Mr. Uehara is a successful writer. He is markedly different from Kazuko’s family in every way: He is a proletarian writer, emerging into the mainstream as the aristocracy fades from relevance. Nevertheless, in this post-war world, he has not been able to recapture the spark or the energy that made him successful. His writing is in decline; the decay of his talent symbolizes the broader social decay of Japan, suggesting that the rot is not limited to any one social class. The entire nation—not just the aristocracy—has sunk into a terrible decline. Uehara is thus as much of a relic as Kazuko’s mother, yet—in Kazuko—there is a glimmer of The Persistence of Optimism, as literature becomes a symbol of a possible future.
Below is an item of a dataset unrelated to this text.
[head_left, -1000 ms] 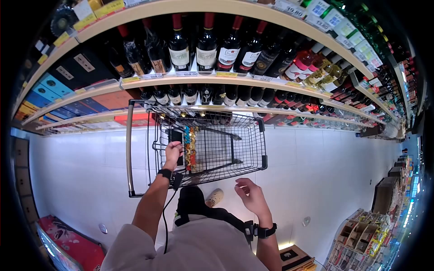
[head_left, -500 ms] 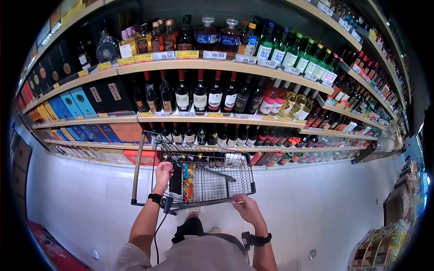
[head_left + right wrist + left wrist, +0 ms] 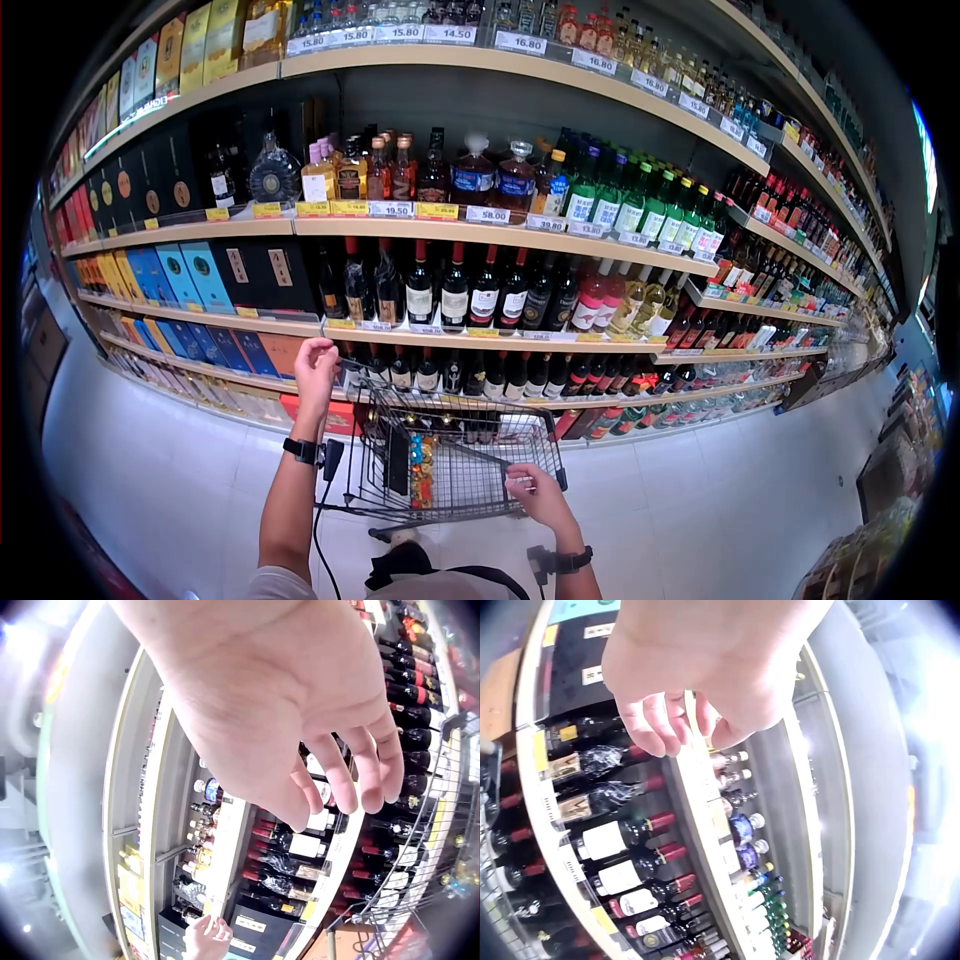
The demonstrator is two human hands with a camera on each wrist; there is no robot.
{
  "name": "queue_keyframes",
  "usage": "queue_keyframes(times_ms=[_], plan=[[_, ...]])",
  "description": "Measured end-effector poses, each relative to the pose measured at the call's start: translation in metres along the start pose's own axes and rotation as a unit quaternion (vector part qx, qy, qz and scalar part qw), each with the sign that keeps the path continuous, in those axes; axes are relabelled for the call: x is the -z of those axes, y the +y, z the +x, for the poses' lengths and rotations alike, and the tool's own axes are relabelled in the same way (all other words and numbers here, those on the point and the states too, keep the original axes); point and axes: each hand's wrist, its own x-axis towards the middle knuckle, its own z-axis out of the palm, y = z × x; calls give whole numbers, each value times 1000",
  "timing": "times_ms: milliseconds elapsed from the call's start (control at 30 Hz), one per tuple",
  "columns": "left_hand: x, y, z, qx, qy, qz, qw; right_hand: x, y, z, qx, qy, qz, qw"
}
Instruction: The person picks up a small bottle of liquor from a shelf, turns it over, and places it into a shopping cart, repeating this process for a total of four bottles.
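My left hand (image 3: 317,370) is raised in front of the lower shelves, just left of the shopping cart (image 3: 398,472). Its fingers hang loosely bent around nothing, and the left wrist view shows the same hand (image 3: 705,667) over a row of red-capped wine bottles (image 3: 604,840). Over the cart's right front end hovers my right hand (image 3: 537,496), relaxed and holding nothing. From the right wrist, that hand (image 3: 292,712) has its fingers spread downward in front of the wine shelf. Colourful wrapped packs (image 3: 421,470) lie inside the wire cart.
Long shelves curve ahead, with green bottles (image 3: 632,212) and spirit bottles (image 3: 470,178) above the wine bottles (image 3: 420,292). Boxed goods (image 3: 205,278) fill the left side. Price tags line the shelf edges (image 3: 400,226). White floor tiles (image 3: 670,500) extend to the right.
The head view has tilted up toward higher shelves. My left hand has moved left and up, from over the cart to beside it. The right hand now overlaps the cart's front end.
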Motion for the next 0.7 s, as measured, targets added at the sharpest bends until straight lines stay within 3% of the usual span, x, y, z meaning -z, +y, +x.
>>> queue_keyframes(times_ms=[133,233,367,700], plan=[[4,44,5,-120,-43,18,992,-1,-35,35,34,82,18,996],[20,69,1,-107,-37,-11,994,-14,-63,56,100,152,66,981],[41,66,16,-79,-47,-48,995,-29,-87,80,105,179,71,976],[54,64,93,-105,-77,-102,986,-71,-113,131,109,230,29,967]])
In The Setting Sun, houses symbolize the decline of Kazuko’s family and the decline of the old order more broadly. The novel begins just as Kazuko and her mother are leaving their house in Tokyo. This large house is lavish, with several servants on hand to take care of Kazuko and her mother. In a political and cultural sense, the house is physically close to the capital of Japan. The large house in Tokyo thus functions as a symbol of the importance of Kazuko’s family and the status they once enjoyed.
Kazuko and her family, like many members of the aristocracy, are forced to downsize their living situation. The departure from Tokyo to Izu, from one house to another, is symbolic of the old order disappearing. The house in Izu is not only smaller than the house in Tokyo but also lacks servants and luxuries. The house is also built in a “rather Chinese-style” manner. When Naoji returns, he does not hide his disgust. He loathes the Chinese aesthetics of the house, explicitly stating that the move away from Japanese style to Chinese style is a downgrade. Like Japan losing the military war, he dislikes that Japan is losing an aesthetic war.
The community’s reaction to Kazuko’s arrival also represents the family’s decline. In Tokyo, Kazuko was insulated from responsibility thanks to her servants. In Izu, she must fend for herself. Early in the novel, she nearly burns down the house after not correctly disposing of firewood. Had the fire spread, the entire village may have burned down. The locals either pity her or criticize her lack of attentiveness. The community’s reaction to Kazuko’s struggles demonstrates how removed she now is from her previously isolated, luxurious existence. She is not just exposed to a lower standard of living; she is now exposed to criticism and pity from people of a lower social status.